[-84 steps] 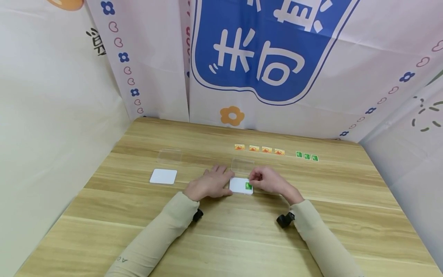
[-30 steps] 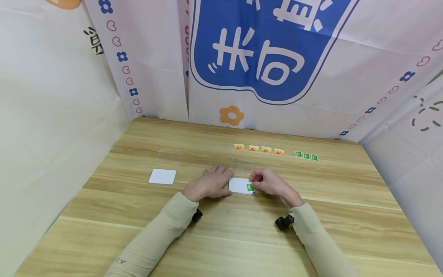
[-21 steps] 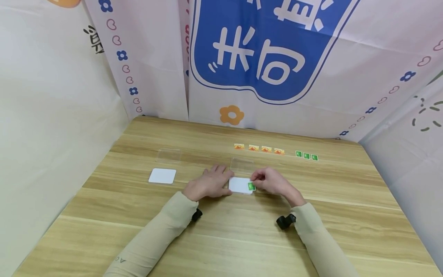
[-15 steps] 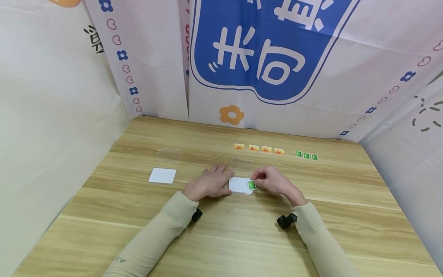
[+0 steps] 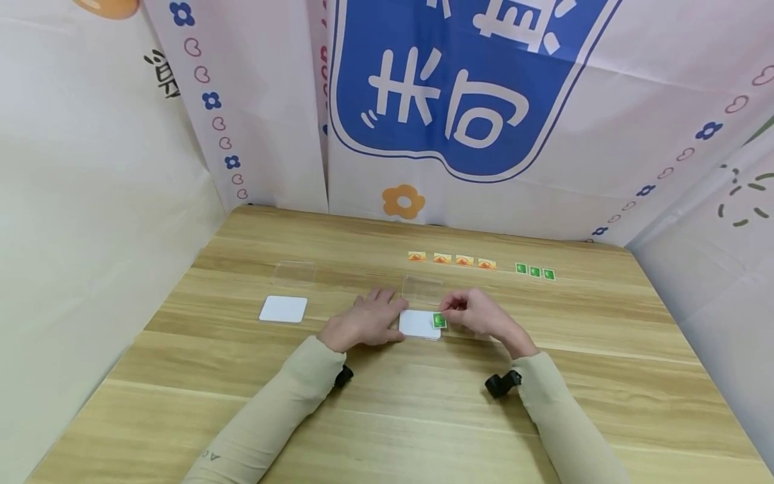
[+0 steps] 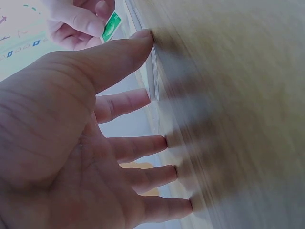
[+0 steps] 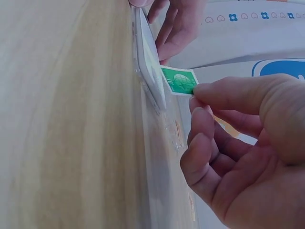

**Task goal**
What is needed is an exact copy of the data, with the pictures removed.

**Response for this exercise**
[-84 steps] 
[-30 steps] 
[-21 steps] 
[-15 steps] 
[+0 steps] 
[+0 steps] 
[+0 steps] 

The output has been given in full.